The stranger's mouth opened, and a raspy note of nonsense escaped before bubbles of old blood. Jack leaned back. It hadn't occurred to him that the stranger might be ill. Bacteria and viruses were sometimes deadly to any crew in such enclosed spaces - they might have been ejected to save the people aboard another ship.

It swallowed, and placed one frigid hand on Jack's wrist. "No food."

"Are you sick?" Jack asked flatly.

"No," The stranger rasped. 

"Are you lying to me?"

The stranger glared. "No."

Jack sat back on his heels. Well, nothing to be done for it anyway. If he died horribly, well, he was going to die horribly several times over soon anyway. "Can you get up?"

The stranger tried. "Hurts," they reported feebly.

Jack nodded, went to the wall, and thumbed off the gravity again. "Yeah. I bet it does. But it's gonna get worse if the life support system goes down. Come on," he crouched, looped one of the stranger's stiff arms around his neck, and pulled them upwards. "You don't have to walk. Just hang onto me."
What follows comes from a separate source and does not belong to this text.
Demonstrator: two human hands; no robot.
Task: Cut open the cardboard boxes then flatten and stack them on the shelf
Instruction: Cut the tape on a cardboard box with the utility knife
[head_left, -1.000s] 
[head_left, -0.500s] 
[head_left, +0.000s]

They floated back to the bridge together. Jack chose not to activate the gravity once they'd sealed the cabin - it was unnecessary, as long as the space was reasonably warm. He stripped off his coat and picked up the foil blanket he'd discarded. "You need water?" He asked.

"No," the stranger replied, which seemed almost the full range of their vocabulary. They'd anchored themselves to one of the handholds at the dash. Their wings were folded tightly into their body, in a pose that Jack would have sworn looked self-pitying. How wings could convey emotion, however, he didn't know. The stranger looked mournfully out Jack's windshield, right into the heart of the Andromeda galaxy spinning beyond.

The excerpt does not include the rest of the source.